What once was old is new again with policy-based storage management software. It could change the way companies think about how they store, archive, back up and recover corporate data.
This new breed of storage software takes the concepts introduced with traditional hierarchical storage management (HSM) tools and extends them. Not only will this software increase the utilization of storage, reduce back-up and recovery times and archive data, but it also will manage the hierarchy of data from its creation.
With this automated storage management software, IT managers will no longer need to devote hours - if not days - to moving aging data from expensive, enterprise storage arrays to less-expensive, near-line tape or offline, archival media. They won't have to write scripts to identify what data needs moving, or groom disks constantly to eliminate files that are no longer required by law or company policy.
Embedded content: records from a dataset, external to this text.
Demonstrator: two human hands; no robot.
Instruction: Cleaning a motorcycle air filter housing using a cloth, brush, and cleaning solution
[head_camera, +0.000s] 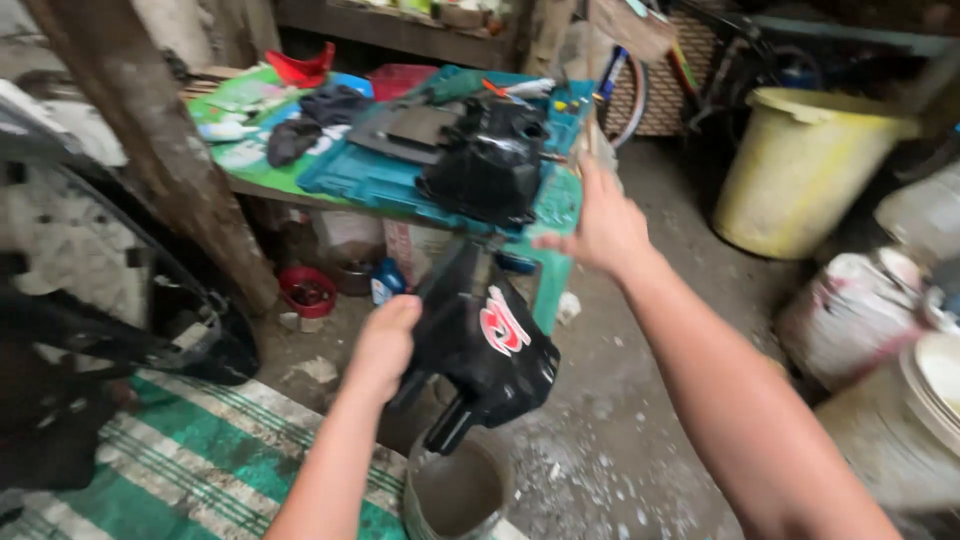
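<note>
At centre frame, left hand (383, 345) clamped on the left edge of a glossy black plastic motorcycle cover (487, 350) with a red-and-white emblem, held in the air over a grey metal can (458, 492) at bottom centre. Long axis of cover tilted, running from upper centre down toward the can, bulk lying to the right of the gripping hand. Right hand (603, 228) higher and to the right, fingers spread and holding nothing, just off the cover's top end, nearer the teal tool case (372, 182) and black moulded part (487, 165) on the green table (553, 205) above. Yellow bucket (800, 165) at upper right, well apart.
</note>
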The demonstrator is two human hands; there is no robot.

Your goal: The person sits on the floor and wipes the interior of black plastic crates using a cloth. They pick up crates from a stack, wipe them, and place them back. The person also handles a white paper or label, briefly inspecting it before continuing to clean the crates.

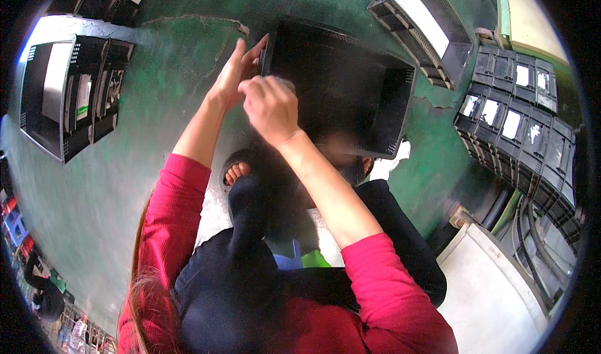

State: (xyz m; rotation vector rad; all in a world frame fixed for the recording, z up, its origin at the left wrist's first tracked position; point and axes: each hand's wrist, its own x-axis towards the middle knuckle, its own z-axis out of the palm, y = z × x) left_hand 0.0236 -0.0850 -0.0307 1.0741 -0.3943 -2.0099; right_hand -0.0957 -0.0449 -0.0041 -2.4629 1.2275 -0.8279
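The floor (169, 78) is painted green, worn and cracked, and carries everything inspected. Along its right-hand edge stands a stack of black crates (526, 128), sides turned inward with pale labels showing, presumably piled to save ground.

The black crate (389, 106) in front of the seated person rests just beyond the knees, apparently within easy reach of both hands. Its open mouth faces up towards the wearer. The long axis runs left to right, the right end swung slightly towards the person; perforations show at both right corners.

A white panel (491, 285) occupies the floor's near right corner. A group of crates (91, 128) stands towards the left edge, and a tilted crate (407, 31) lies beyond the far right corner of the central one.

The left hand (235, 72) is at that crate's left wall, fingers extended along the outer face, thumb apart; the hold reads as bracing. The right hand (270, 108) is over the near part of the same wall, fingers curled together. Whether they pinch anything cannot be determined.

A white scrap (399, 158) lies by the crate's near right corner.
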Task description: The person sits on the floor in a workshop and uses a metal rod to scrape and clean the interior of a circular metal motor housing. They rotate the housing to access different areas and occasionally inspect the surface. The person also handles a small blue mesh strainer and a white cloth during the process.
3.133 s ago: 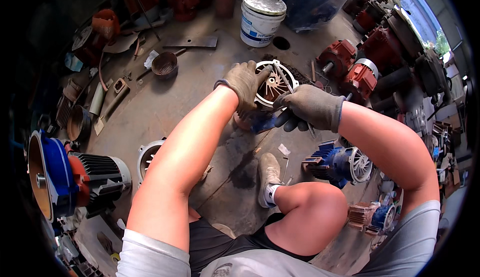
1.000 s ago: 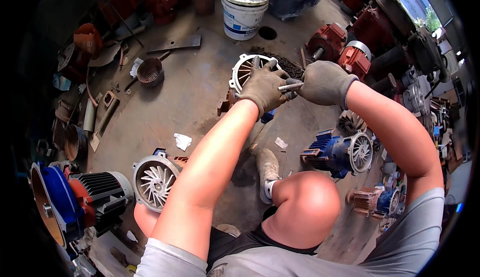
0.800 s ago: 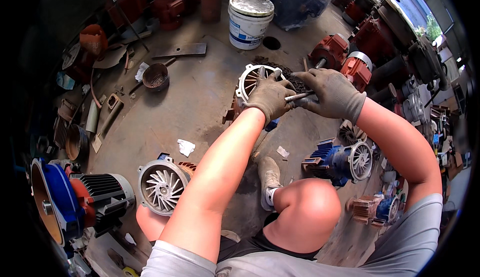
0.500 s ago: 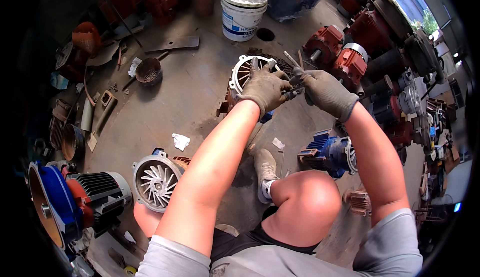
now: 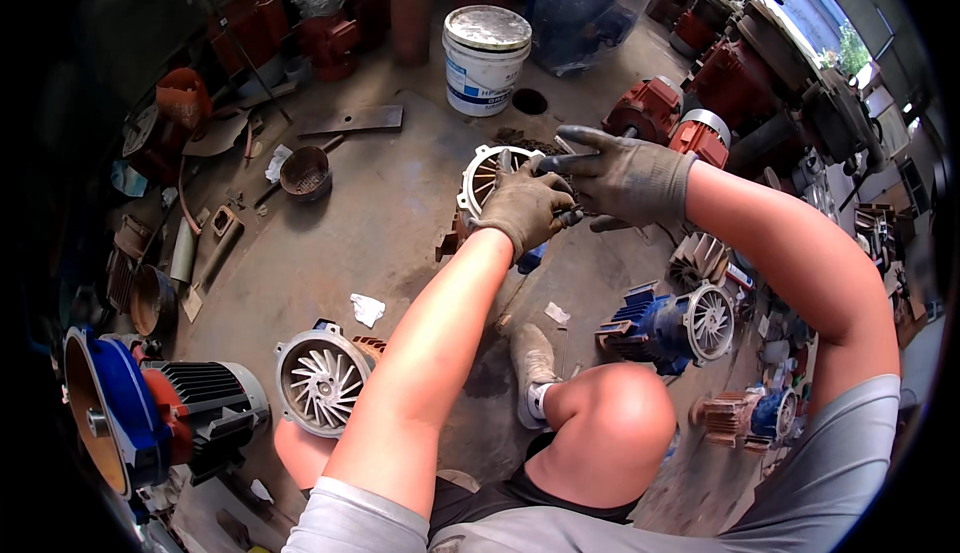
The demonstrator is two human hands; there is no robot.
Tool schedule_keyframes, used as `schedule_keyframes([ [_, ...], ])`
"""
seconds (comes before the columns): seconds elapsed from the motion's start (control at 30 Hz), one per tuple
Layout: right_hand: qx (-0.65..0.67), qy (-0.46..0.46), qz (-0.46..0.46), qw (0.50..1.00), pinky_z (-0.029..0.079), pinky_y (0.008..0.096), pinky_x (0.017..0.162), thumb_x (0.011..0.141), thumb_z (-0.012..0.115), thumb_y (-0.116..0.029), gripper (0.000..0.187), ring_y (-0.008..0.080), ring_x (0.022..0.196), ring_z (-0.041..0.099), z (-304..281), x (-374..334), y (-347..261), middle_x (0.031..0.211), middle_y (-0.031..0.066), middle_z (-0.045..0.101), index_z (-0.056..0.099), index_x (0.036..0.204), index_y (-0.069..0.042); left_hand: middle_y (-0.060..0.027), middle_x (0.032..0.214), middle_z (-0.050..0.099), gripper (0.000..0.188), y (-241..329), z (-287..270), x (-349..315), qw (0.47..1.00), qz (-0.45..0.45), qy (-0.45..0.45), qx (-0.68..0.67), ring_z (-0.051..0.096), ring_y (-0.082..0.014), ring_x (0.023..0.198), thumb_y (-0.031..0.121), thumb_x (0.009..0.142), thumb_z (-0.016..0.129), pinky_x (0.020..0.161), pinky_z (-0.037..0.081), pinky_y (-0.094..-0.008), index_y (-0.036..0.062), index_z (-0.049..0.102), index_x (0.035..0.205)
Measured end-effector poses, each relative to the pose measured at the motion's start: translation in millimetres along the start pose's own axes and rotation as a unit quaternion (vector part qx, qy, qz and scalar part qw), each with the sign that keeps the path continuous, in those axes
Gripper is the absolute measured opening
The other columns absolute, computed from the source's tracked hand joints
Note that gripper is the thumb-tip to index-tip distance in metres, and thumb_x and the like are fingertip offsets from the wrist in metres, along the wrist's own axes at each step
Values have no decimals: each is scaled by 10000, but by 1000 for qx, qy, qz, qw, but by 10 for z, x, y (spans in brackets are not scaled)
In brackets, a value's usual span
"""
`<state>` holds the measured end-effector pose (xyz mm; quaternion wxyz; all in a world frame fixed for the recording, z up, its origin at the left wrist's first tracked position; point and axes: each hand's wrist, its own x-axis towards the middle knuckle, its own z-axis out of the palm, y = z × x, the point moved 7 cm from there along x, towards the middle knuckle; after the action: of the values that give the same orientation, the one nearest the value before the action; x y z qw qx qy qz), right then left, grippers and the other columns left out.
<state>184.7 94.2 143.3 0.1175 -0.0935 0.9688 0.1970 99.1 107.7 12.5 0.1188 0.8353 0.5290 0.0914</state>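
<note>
A motor point(image 5: 484, 173) with a pale round end ring and radial ribs stands on the floor ahead of me. My left hand point(image 5: 522, 209), in a dirty grey-brown glove, lies over its right side with fingers spread across the ring. Beneath the palm, part of the motor is hidden. My right hand point(image 5: 628, 181), gloved likewise, hovers just right of it, fingers stretched out leftward and dark at the tips. I see nothing held in it. Dark debris point(image 5: 522, 140) lies behind the motor.
A lidded white bucket point(image 5: 486, 63) stands beyond, beside a floor hole point(image 5: 529, 102). A blue motor point(image 5: 655, 325) lies to the right, red motors point(image 5: 645, 111) farther back. Near my left leg sits a finned end housing point(image 5: 322, 378). A pan point(image 5: 305, 174) rests at left.
My right hand has opened from a closed grip around a thin rod and turned, its fingers now pointing left. The left hand stays on the motor. The whole view has shifted slightly.
</note>
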Motion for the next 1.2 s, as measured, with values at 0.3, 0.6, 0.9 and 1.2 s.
schedule_keyframes([
  [0.3, 522, -135, 578, 613, 601, 582, 767, 1101, 615, -656, 711, 481, 802, 773, 637, -523, 75, 916, 256, 805, 829, 975, 10, 58, 1589, 705, 353, 49, 48, 34, 997, 7, 58, -45, 427, -350, 1681, 555, 1163, 616, 1386, 100, -807, 387, 847, 1372],
  [0.6, 293, -59, 383, 874, 566, 536, 1126, 1101, 675, -399, 438, 433, 1251, 742, 360, -300, 199, 1327, 227, 793, 785, 1345, -53, -54, 1735, 590, 514, -91, 12, 40, 996, 20, 44, -79, 403, -384, 1701, 579, 1093, 709, 1378, 197, -773, 358, 749, 1555],
  [0.9, 607, -50, 445, 657, 581, 382, 789, 1119, 549, -432, 552, 196, 789, 708, 713, -162, 204, 779, 48, 735, 878, 849, -80, -182, 1863, 379, 791, -849, -50, -139, 981, -190, 25, -29, 571, -473, 1553, 644, 1122, 628, 1295, 505, -471, 294, 455, 1809],
  [1.2, 718, 170, 569, 364, 604, 363, 842, 1178, 681, -500, 462, 162, 834, 694, 941, -295, -129, 978, 26, 787, 846, 1101, -75, -191, 1772, 477, 846, -715, -114, -94, 977, -210, 20, -40, 612, -478, 1488, 631, 1127, 636, 1265, 518, -517, 222, 394, 1827],
])
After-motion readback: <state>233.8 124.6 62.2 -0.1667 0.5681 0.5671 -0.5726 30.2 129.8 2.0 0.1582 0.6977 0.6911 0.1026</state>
And gone will be the days spent culling data from disks because drives have reached their capacity or redistributing data to other disks to achieve maximum use.
That's not all. Automated storage management software extends the reach of traditional HSM tools by looking at data in use and, following set policies, making decisions on how applications or business processes are tied to the data.
Such tools will become increasingly desirable as users struggle to cope with unwieldy - and costly - data stores, says Jamie Gruener, senior analyst with the Yankee Group. The Yankee Group estimates the market for automating the provisioning of storage for apps at US$500 million by 2005.
"The fact that storage is such a growing part of the IT budget will force customers to find ways to track storage automatically [starting] at the application and business level," Gruener says. "Once a customer knows the storage requirements each specific application needs, rolling out applications can become an automated task, saving precious personnel time spent on doing this function manually."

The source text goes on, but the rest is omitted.